Starting at the line containing "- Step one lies" and ending at the line containing "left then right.", print every line of the material below exactly, both ends included, and stop there.

Top of DATASET EXTRACT

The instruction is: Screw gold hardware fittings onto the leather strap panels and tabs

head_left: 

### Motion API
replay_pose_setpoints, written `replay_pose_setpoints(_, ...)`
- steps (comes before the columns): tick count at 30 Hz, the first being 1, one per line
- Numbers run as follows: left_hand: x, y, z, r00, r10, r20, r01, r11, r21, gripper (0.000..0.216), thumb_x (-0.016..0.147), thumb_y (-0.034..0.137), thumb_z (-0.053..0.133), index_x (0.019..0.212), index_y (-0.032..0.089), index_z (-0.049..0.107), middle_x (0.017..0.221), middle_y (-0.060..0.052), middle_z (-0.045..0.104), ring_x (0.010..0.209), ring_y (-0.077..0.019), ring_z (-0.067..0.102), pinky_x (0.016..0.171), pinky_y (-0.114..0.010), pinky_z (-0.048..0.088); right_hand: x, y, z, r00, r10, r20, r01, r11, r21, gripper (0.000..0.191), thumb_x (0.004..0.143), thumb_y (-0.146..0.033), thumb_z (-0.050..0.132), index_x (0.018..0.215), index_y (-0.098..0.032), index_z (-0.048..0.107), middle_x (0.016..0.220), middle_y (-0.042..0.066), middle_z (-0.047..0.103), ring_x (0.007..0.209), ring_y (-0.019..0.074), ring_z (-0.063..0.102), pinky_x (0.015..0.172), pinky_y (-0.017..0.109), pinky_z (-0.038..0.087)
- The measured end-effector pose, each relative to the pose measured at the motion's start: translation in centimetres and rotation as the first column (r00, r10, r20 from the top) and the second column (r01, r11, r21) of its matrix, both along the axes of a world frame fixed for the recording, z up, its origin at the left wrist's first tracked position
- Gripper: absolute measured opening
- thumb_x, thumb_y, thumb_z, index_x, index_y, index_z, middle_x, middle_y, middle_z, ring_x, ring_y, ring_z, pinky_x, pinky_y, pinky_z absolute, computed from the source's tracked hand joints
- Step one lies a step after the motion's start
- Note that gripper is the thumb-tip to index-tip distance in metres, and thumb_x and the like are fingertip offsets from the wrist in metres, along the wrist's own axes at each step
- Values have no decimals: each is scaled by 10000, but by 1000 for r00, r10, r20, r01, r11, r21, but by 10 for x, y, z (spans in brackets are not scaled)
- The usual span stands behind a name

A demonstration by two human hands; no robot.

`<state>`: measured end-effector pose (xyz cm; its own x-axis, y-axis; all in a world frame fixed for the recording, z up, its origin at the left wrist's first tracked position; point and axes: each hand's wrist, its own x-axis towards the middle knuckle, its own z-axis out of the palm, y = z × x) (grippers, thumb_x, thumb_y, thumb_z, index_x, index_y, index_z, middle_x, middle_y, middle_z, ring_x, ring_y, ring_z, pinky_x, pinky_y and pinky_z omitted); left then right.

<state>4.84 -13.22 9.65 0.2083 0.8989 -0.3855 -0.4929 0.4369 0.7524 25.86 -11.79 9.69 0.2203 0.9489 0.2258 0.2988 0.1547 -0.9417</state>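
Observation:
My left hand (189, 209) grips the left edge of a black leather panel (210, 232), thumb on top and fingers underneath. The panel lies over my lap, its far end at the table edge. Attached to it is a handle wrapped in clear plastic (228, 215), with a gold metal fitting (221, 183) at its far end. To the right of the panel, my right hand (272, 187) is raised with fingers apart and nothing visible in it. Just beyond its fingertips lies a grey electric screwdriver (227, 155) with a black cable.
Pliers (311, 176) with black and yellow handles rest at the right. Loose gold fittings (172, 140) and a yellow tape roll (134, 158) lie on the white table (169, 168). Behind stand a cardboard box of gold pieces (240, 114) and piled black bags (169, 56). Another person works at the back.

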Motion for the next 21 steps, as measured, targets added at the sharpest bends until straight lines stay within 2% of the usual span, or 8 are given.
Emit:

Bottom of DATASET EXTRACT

* [OUTPUT FOR THIS TASK]:
- Step one lies a step after the motion's start
- Note that gripper is the thumb-tip to index-tip distance in metres, and thumb_x and the like are fingertip offsets from the wrist in metres, along the wrist's own axes at each step
- Values have no decimals: each is scaled by 10000, but by 1000 for r00, r10, r20, r01, r11, r21, but by 10 for x, y, z (spans in brackets are not scaled)
- The usual span stands behind a name

A demonstration by two human hands; no robot.

`<state>`: measured end-effector pose (xyz cm; its own x-axis, y-axis; all in a world frame fixed for the recording, z up, its origin at the left wrist's first tracked position; point and axes: each hand's wrist, its own x-axis towards the middle knuckle, its own z-axis out of the palm, y = z × x) (grippers, thumb_x, thumb_y, thumb_z, index_x, index_y, index_z, middle_x, middle_y, middle_z, ring_x, ring_y, ring_z, pinky_x, pinky_y and pinky_z omitted); left then right.

Nothing else is needed to finish the exercise.